> _MATERIAL PROVIDED_
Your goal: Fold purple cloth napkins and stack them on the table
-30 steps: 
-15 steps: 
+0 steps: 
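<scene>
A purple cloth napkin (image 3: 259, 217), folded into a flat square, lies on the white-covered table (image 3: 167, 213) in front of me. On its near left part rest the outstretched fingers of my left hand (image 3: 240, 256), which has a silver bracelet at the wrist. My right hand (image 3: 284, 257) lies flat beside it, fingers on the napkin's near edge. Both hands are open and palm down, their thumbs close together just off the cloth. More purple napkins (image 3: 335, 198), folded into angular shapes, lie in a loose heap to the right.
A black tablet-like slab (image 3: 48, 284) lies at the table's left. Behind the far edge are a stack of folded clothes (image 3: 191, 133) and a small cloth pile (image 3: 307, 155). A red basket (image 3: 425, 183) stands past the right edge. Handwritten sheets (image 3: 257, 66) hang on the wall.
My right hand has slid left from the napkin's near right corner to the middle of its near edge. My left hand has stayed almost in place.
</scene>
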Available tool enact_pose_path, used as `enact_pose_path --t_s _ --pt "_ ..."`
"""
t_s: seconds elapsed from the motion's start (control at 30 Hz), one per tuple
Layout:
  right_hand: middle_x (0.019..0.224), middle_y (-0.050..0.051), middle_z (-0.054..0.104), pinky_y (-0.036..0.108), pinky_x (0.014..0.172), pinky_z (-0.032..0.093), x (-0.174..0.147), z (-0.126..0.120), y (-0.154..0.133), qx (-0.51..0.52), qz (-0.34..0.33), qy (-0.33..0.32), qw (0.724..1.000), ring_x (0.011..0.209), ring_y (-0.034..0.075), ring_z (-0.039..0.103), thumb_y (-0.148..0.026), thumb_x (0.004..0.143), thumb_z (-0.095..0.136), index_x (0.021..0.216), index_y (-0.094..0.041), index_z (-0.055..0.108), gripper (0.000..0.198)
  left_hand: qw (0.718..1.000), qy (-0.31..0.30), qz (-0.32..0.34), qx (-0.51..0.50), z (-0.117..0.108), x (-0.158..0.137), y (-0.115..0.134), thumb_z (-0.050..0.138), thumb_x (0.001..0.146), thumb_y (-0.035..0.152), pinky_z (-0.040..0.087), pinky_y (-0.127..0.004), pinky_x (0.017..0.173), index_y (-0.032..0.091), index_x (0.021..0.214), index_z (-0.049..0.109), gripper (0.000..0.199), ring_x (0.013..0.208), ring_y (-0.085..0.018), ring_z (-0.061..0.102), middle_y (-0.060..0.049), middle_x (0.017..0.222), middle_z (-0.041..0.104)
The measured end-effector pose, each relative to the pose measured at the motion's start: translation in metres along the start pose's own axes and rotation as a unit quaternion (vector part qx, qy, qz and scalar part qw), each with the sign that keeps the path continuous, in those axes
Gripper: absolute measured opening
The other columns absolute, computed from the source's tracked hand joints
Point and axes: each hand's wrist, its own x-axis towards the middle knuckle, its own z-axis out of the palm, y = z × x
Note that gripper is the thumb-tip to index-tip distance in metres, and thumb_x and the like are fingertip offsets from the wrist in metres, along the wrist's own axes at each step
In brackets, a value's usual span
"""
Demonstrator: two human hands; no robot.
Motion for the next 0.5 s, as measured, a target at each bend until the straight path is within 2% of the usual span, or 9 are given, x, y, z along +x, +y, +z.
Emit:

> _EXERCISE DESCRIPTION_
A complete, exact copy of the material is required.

> _SOLVED PROBLEM_
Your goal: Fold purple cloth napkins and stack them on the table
-30 steps: 
-15 steps: 
+0 steps: 
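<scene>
A purple cloth napkin (image 3: 259, 217), folded into a flat square, lies on the white-covered table (image 3: 167, 213) in front of me. On its near left part rest the outstretched fingers of my left hand (image 3: 240, 256), which has a silver bracelet at the wrist. My right hand (image 3: 284, 257) lies flat beside it, fingers on the napkin's near edge. Both hands are open and palm down, their thumbs close together just off the cloth. More purple napkins (image 3: 335, 198), folded into angular shapes, lie in a loose heap to the right.
A black tablet-like slab (image 3: 48, 284) lies at the table's left. Behind the far edge are a stack of folded clothes (image 3: 191, 133) and a small cloth pile (image 3: 307, 155). A red basket (image 3: 425, 183) stands past the right edge. Handwritten sheets (image 3: 257, 66) hang on the wall.
My right hand has slid left from the napkin's near right corner to the middle of its near edge. My left hand has stayed almost in place.
</scene>
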Available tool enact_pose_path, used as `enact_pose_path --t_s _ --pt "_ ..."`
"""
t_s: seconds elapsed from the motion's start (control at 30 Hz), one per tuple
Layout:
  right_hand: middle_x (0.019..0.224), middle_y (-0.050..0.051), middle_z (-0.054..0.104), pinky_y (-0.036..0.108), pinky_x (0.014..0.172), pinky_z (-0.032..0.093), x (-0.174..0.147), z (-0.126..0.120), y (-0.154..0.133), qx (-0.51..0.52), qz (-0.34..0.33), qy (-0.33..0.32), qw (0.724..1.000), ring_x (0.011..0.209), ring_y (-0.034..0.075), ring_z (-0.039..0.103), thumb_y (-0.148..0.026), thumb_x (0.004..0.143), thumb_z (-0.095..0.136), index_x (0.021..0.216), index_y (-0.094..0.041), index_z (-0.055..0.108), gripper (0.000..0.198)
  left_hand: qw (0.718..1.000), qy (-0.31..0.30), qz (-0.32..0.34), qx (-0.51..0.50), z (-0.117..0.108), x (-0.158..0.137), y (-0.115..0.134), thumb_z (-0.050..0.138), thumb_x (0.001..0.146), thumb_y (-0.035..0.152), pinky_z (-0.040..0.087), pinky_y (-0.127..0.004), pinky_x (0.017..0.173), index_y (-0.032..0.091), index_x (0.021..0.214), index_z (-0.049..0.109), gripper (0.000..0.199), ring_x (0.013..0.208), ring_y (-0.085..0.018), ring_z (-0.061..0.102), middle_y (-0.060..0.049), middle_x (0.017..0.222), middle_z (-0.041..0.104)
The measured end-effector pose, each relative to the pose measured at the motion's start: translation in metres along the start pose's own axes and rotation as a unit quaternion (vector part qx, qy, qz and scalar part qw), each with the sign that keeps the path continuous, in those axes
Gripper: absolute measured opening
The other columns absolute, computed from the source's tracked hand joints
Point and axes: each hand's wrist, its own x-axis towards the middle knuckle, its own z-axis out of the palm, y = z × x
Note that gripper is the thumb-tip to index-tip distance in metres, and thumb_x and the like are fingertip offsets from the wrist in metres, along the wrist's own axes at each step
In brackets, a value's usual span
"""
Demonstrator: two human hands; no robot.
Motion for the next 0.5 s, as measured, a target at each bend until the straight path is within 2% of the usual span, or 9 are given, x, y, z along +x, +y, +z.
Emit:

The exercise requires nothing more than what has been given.